The Mantua kit features the following: A plank on frame hull construction, building plans with general details, English instructions, lost wax brass castings walnut planking, wooden masts and spars, brass and walnut fittings, laser etched details, rigging cord, sail canvas and silk flag. All sheet ply sections are laser cut for accuracy.
Plank on frame hull construction (Single planked)
Overall length: 1100mm
Overall width: 380mm
Length of hull: 730mm
Width of hull: 200mm
The corvette Astrolabe (L'Astrolabe) was launched at Toulon in 1811 as Ecurie, a horse transport ship of 380 tons. She is one of twelve ships of the same type, length 31.57, beam 18.48, draught 4.25m, sail area 994 sqm. Armed with fourteen 6pdr guns. She could transport between 40 and 50 horses. During 1813 she was transformed for the transportation of men and ammunition. The new corvette was named La Coquille on 9 July 1814. Because of her qualities, she was again transformed for survey voyages. On August 1822, under command of Duperrey, she left Toulon for her first round the world voyage. On 24 March 1825 she was back in Marseille.
Scientific results were very important at the time after the Revolution and Napolenic problems, and France wanted to know about the La Perouse expedition. The first of August 1785, the Astrolabe and the Boussole de la Perouse depared for a voyage around the world, from which they would never return.
Renamed Astrolabe (a navigational instrument, but also the name of Perouses's ship which disappeared somewhere in the Pacific in 1788) she left Toulon on 25 April 1826, under command of Dumont D'Urville.
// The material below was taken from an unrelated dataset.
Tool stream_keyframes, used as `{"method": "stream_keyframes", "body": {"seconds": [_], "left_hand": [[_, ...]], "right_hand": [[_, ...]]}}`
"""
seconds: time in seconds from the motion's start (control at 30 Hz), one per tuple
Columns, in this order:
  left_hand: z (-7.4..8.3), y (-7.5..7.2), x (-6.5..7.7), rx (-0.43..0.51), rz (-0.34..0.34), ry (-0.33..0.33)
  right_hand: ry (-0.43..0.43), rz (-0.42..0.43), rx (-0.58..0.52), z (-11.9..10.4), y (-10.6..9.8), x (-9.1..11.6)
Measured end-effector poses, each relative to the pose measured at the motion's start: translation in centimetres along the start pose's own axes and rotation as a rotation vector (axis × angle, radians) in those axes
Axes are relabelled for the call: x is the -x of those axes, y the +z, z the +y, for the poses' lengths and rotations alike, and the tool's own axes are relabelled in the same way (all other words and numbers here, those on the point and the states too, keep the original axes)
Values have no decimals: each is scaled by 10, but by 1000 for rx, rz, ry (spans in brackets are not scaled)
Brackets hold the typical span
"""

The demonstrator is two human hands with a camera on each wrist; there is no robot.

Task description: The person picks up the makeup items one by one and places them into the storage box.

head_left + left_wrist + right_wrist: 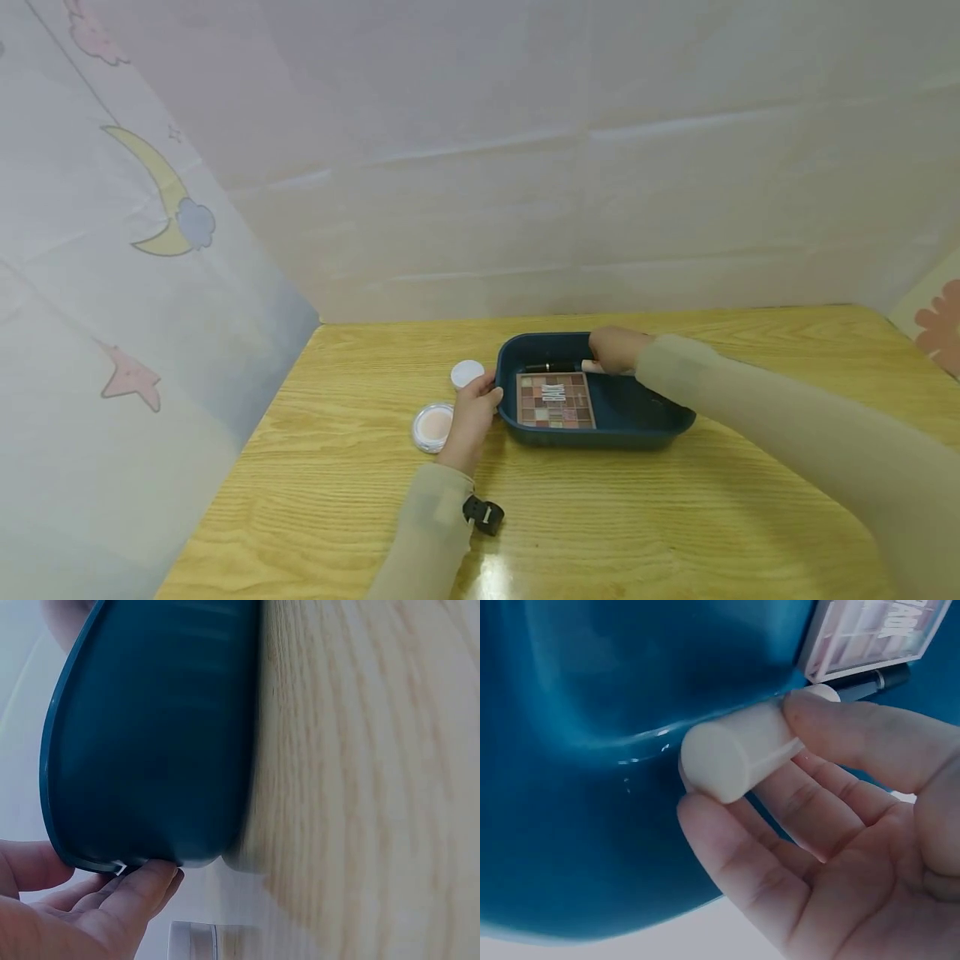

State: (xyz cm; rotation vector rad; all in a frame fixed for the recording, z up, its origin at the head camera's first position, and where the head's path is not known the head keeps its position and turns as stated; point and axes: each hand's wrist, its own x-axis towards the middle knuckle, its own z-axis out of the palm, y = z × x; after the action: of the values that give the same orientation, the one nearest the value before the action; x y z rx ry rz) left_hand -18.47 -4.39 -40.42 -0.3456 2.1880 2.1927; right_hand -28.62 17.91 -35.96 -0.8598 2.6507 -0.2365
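Inside that tray (630,408): right hand (617,348) pinches tube (731,754); loosening might drop it.
Rim (45,765): left hand (471,417) grips; tugging might tilt.

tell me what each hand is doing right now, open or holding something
Left hand: closed, gripping the end of the blue tray.
Right hand: closed, holding a pale cylindrical tube.

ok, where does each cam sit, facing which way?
Head: on head, facing forward-down at the blue tray; left grip, right grip, sleeves show.
Left wrist: on it, facing blue tray's outer wall; left grip shows, blurred skin upper left.
Right wrist: on it, facing into the blue tray; right grip holding a pale tube.
Head and right wrist share the palette.
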Motion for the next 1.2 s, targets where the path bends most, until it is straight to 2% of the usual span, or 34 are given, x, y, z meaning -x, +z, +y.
{"method": "stream_keyframes", "body": {"seconds": [0.27, 0.47, 0.7, 0.93, 1.2], "left_hand": [[5, 2, 4, 12, -21, -11], [6, 4, 4, 19, -23, -20], [3, 5, 2, 17, -25, 4], [2, 6, 3, 28, -35, 13], [2, 5, 3, 29, -39, 8]], "right_hand": [[-3, 0, 51, -3, 3, -2], [0, 25, 94, 5, 12, -11], [-3, 53, 136, 7, 14, -15], [-14, 54, 117, 8, 18, -17], [-37, 78, 57, -1, 14, -10]]}}
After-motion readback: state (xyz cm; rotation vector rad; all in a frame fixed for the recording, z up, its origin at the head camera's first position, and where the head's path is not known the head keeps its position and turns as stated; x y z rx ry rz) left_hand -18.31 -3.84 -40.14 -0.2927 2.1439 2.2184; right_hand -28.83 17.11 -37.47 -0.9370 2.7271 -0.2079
He finally found the place where the former Astrolabe had sunk near the coast of Vanikoro, New Hebrides - a 'halve globe' away from the spot where the last message was sent from.
Remarkable though is the fact that Jules Verne in one of his books, 20.000 miles under the sea, has named the island Vanikoro as one of the possible places where Perouse has wrecked...
A second scientific voyage took place from 1826 to 1829, during which Astrolabe rode out terrifying storms, ran aground six times and avoided sinking only by a miracle. She nevertheless reached Vanikoro where a monument was created to the memory of the lost sailors, she then brought home the remains of Astrolabe and La Perouse. Eight years later, Dumont D'Urville undertook a third circumnavigation, still in Astrolabe but now in company with another, identical corvette, the Zelee. After a number of daring attempts to sail through icebergs and the ice, it was in 1840 that he discovered the land to which he gave the name of his wife: Adélie.